Your answer must be the lines of the entries below, exactly as written, from the first line through the line containing "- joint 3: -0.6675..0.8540".
Top of DATASET EXTRACT
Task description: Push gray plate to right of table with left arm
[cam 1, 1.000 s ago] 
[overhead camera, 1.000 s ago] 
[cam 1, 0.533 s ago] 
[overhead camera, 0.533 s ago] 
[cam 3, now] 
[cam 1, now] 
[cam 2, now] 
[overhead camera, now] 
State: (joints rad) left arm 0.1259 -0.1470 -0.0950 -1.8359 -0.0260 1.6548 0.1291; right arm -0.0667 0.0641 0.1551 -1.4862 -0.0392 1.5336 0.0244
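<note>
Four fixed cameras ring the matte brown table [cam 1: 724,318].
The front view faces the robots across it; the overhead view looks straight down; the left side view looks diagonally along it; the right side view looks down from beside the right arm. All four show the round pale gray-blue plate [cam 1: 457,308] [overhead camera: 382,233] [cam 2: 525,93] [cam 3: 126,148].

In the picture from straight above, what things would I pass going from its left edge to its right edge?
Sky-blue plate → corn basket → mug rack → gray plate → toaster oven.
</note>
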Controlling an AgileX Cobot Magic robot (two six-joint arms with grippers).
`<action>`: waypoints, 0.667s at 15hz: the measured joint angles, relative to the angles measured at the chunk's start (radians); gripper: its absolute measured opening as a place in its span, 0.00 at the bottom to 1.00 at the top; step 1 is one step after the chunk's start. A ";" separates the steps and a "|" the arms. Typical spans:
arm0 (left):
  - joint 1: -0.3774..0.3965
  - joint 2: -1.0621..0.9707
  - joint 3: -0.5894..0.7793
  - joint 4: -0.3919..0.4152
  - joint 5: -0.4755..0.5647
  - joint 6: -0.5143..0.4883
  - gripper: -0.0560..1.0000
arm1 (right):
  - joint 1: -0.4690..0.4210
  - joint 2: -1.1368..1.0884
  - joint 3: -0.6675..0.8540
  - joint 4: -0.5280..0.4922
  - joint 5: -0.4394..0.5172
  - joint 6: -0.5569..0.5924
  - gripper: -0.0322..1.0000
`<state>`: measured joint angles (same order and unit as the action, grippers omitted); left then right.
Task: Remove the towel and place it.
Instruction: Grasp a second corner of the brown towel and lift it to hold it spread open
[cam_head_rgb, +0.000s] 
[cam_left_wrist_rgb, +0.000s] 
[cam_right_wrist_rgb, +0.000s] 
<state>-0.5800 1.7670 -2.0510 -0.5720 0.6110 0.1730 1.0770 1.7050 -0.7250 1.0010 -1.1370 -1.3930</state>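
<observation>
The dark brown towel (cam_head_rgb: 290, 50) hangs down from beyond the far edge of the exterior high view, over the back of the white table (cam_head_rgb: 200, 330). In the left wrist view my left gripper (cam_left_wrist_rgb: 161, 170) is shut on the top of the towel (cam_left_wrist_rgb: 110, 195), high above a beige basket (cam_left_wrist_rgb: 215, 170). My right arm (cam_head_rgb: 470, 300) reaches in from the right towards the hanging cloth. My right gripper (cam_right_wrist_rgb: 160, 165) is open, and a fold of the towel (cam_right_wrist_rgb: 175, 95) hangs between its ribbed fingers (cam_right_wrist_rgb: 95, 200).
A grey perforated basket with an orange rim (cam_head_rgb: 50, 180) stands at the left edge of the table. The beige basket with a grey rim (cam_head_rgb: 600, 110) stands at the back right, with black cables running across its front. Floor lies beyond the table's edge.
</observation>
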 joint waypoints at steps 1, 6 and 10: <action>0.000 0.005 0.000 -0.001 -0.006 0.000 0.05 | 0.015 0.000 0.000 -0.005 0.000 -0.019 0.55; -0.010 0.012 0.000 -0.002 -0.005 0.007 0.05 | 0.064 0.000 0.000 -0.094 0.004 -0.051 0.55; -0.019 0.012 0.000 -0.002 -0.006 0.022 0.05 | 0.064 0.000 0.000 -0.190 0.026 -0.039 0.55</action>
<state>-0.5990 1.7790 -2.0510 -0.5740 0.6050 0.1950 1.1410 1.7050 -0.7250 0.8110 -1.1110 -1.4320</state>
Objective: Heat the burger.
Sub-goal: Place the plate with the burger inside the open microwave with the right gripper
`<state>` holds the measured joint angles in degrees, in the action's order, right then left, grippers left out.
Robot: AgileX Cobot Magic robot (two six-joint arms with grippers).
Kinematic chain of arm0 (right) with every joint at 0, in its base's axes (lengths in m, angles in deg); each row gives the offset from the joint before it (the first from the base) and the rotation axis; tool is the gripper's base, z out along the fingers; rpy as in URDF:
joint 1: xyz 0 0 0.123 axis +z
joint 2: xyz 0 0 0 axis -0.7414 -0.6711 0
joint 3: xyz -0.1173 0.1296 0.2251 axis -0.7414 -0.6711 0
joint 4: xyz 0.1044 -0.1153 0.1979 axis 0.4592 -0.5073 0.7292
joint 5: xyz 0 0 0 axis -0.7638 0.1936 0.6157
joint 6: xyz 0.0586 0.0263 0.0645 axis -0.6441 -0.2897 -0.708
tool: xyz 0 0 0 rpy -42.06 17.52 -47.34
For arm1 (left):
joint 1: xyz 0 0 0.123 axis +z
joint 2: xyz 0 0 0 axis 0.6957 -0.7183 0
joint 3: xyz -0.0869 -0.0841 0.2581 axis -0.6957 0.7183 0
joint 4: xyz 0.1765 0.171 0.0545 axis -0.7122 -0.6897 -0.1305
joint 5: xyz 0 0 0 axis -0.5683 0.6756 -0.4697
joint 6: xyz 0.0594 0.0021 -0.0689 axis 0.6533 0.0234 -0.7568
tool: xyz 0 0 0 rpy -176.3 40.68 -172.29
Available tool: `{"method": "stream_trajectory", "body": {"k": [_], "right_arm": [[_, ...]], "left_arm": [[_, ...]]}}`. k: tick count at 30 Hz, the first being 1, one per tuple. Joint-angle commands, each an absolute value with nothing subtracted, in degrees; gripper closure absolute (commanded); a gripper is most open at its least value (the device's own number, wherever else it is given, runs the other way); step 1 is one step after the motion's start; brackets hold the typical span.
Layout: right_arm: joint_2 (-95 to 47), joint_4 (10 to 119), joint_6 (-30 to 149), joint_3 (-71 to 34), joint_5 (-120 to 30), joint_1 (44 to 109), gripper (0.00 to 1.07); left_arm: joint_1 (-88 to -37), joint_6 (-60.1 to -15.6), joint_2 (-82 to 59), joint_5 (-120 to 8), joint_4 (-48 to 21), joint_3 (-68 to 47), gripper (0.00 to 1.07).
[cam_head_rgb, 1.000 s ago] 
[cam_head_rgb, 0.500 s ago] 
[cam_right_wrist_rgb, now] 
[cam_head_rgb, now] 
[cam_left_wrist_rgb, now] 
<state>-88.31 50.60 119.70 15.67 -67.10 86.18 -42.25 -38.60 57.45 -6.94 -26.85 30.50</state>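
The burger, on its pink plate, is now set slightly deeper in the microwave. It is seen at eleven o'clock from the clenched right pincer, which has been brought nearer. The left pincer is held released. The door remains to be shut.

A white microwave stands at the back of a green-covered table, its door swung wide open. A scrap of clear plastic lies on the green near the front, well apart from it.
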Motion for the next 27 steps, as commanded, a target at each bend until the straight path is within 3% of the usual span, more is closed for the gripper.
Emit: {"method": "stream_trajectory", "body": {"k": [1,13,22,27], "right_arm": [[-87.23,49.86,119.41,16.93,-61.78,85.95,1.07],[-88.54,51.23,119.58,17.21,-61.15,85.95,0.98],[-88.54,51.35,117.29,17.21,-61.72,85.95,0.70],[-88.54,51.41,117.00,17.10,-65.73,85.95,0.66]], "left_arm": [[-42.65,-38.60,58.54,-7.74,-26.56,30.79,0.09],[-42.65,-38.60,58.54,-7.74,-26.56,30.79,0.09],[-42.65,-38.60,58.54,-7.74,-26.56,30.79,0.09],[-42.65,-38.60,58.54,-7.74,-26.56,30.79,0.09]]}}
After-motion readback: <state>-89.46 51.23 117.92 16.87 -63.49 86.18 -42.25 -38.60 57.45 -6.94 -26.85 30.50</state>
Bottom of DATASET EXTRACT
**TASK OUTPUT:**
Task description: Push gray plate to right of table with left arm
[cam 1, 1.000 s ago] 
[overhead camera, 1.000 s ago] 
[cam 1, 0.533 s ago] 
[overhead camera, 0.533 s ago] 
[cam 3, now] 
[cam 1, now] 
[cam 2, now] 
[overhead camera, now] 
State: (joints rad) left arm 0.1259 -0.1470 -0.0950 -1.8359 -0.0260 1.6548 0.1291; right arm -0.0667 0.0641 0.1551 -1.4862 -0.0392 1.5336 0.0244
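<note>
Four fixed cameras ring the matte brown table [cam 1: 724,318].
The front view faces the robots across it; the overhead view looks straight down; the left side view looks diagonally along it; the right side view looks down from beside the right arm. All four show the round pale gray-blue plate [cam 1: 457,308] [overhead camera: 382,233] [cam 2: 525,93] [cam 3: 126,148].

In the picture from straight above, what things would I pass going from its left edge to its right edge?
Sky-blue plate → corn basket → mug rack → gray plate → toaster oven.
</note>
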Controlling an AgileX Cobot Magic robot (two six-joint arms with grippers).
`<action>`: waypoints, 0.667s at 15hz: the measured joint angles, relative to the angles measured at the chunk's start (radians); gripper: its absolute measured opening as a place in its span, 0.00 at the bottom to 1.00 at the top; step 1 is one step after the chunk's start. A ";" separates the steps and a "|" the arms. Typical spans:
arm0 (left):
  - joint 1: -0.3774..0.3965
  - joint 2: -1.0621..0.9707
  - joint 3: -0.5894..0.7793
  - joint 4: -0.3919..0.4152
  - joint 5: -0.4755..0.5647
  - joint 6: -0.5143..0.4883
  - gripper: -0.0560..1.0000
arm1 (right):
  - joint 1: -0.4690..0.4210
  - joint 2: -1.1368..1.0884
  - joint 3: -0.6675..0.8540

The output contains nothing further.